Kathrin Boron

Personal information
- Born: 4 November 1969 (age 56) Eisenhüttenstadt, East Germany

Medal record
Women's rowing
Olympic Games
Representing Germany
| Gold medal – first place | 1992 Barcelona | Double sculls |
| Gold medal – first place | 1996 Atlanta | Quad sculls |
| Gold medal – first place | 2000 Sydney | Double sculls |
| Gold medal – first place | 2004 Athens | Quad sculls |
| Bronze medal – third place | 2008 Beijing | Quad sculls |
World Rowing Championships
Representing East Germany
| Gold medal – first place | 1989 Bled | Quad sculls |
| Gold medal – first place | 1990 Tasmania | Double sculls |
Representing Germany
| Gold medal – first place | 1991 Vienna | Double sculls |
| Gold medal – first place | 1997 Aiguebelette | Double sculls |
| Gold medal – first place | 1997 Aiguebelette | Quad sculls |
| Gold medal – first place | 1998 Cologne | Quad sculls |
| Gold medal – first place | 1999 St. Catharines | Double sculls |
| Gold medal – first place | 2001 Lucerne | Double sculls |
| Silver medal – second place | 1993 Račice | Double sculls |
| Silver medal – second place | 1994 Indianapolis | Single sculls |
| Silver medal – second place | 2003 Milan | Double sculls |
| Silver medal – second place | 2005 Gifu | Quad sculls |
| Silver medal – second place | 2007 Munich | Quad sculls |

= Kathrin Boron =

German rower

Kathrin Boron (born 4 November 1969) is a German sculler, and four-time Olympic gold medallist.
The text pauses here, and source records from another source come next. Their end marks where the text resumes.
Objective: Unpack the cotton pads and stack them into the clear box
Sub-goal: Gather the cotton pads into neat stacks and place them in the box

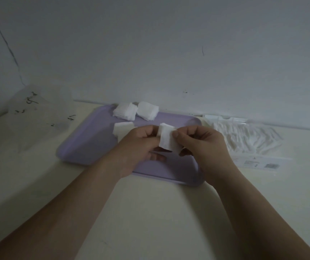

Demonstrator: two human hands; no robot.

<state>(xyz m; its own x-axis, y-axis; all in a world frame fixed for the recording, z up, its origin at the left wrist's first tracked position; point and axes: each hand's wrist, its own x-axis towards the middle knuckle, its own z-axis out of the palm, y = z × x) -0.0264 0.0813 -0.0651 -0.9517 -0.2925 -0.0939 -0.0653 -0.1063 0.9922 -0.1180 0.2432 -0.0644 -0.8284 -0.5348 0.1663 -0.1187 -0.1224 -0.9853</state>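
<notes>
A small stack of white square cotton pads (167, 138) is being held above the lilac rectangular plastic tray (86, 145), pinched between the curled fingers of the left hand (141, 145) and the right hand (204, 145). Three further pad stacks are being carried by the tray: one far stack (125, 111), its neighbour (148, 110) and a third stack (121, 127) just beyond the left hand. A clear plastic pad package (247, 139) is lying on the pale desk (150, 212) beside the tray's right edge.
</notes>
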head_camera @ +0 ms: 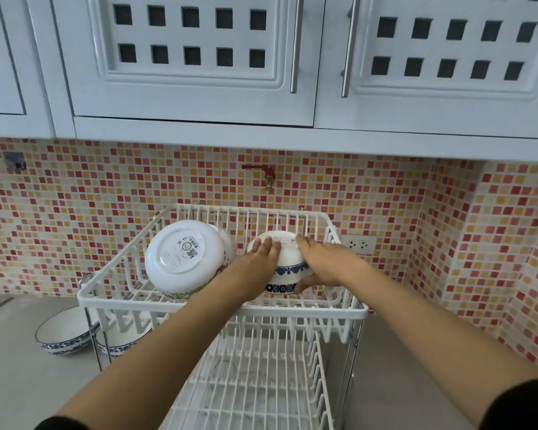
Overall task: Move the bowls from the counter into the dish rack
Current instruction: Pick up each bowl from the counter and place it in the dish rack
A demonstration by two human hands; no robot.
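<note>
Hands: left hand [263,254] and right hand [319,263] clasp one small bowl [288,265] between them, one on each side.
Small bowl: upside down, blue band, in top tier of dish rack [218,307].
Left of hands: large bowl [184,259], tilted in same tier, base showing.
Below left of hands: two bowls [64,330] upright on desk [19,367], beside rack.

Left arm: bare forearm stretched forward and up from lower left; dark sleeve at the elbow
Left hand [263,254]: palm down, fingers spread flat; laid on the left flank of the bowl [284,263]
Right arm: bare forearm reaching in from lower right; dark sleeve at the edge
Right hand [322,263]: fingers over the top, thumb underneath; clasping that bowl's right side
</note>
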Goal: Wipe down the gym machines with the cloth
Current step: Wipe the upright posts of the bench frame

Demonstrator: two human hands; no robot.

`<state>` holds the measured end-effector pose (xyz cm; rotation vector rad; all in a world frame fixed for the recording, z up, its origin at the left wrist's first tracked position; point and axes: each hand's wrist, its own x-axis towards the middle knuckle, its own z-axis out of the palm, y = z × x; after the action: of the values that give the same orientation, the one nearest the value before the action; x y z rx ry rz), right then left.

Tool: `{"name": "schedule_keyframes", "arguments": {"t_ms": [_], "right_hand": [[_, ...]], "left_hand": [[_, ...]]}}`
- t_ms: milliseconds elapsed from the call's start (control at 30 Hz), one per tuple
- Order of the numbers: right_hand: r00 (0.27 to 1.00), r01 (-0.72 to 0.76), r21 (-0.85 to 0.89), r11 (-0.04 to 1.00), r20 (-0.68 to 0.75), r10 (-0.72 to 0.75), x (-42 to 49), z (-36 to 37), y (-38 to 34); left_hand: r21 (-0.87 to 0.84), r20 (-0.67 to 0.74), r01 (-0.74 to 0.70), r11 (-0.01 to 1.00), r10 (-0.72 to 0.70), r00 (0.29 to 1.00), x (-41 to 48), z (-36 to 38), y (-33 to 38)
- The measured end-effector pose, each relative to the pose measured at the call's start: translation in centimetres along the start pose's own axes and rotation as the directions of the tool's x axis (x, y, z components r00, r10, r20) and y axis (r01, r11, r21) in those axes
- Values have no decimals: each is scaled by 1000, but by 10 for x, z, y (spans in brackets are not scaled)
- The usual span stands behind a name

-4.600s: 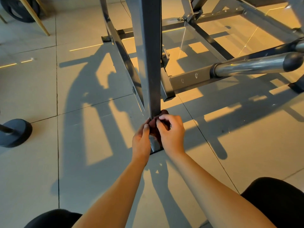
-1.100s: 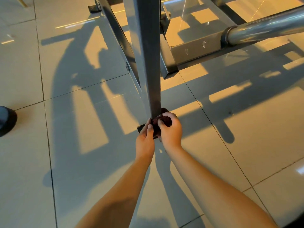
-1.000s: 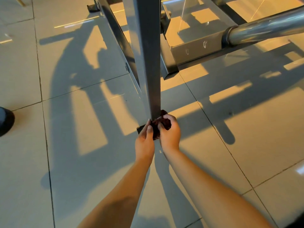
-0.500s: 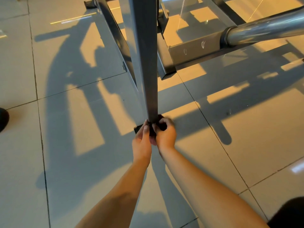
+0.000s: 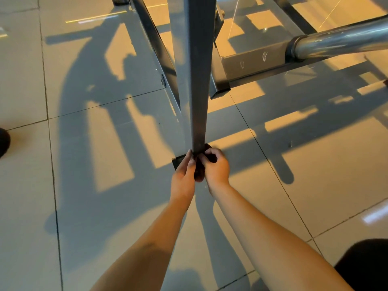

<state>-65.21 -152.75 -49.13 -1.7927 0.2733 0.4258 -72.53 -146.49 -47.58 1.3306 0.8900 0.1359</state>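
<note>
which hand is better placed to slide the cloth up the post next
Right, probably: the right hand has its fingers curled round the cloth at the foot of the post; the left hand lies alongside, its grip unclear.
</note>
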Motion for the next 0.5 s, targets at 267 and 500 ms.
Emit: {"name": "schedule_keyframes", "arguments": {"t_ms": [267,500], "right_hand": [[981,36,-79,996,194,-20,-56,2,-7],[992,125,-176,976,46,-119,-44,-5,-31]], "left_hand": [[-89,40,51,995,-48,998,-27,-15,-3],[-134,-163,95,986,-117,980,-4,-28,5]]}}
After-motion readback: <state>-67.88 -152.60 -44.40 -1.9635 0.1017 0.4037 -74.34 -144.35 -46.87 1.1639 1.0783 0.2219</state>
She's an athlete of the SV Dynamo / SG Dynamo Potsdam.

Boron won the women's double sculls at the 1992 Summer Olympics with Kerstin Köppen and 2000 Summer Olympics with Jana Thieme, and the women's quad sculls at the 1996 Summer Olympics and 2004 Summer Olympics. At the 2008 Summer Olympics, she finished third in the quad sculls. In addition, Boron has won seven World Championship Gold Medals and five Silver, starting with gold in the double sculls at Tasmania in 1990.

Boron was honoured for her outstanding career in rowing with the 2009 Thomas Keller Medal.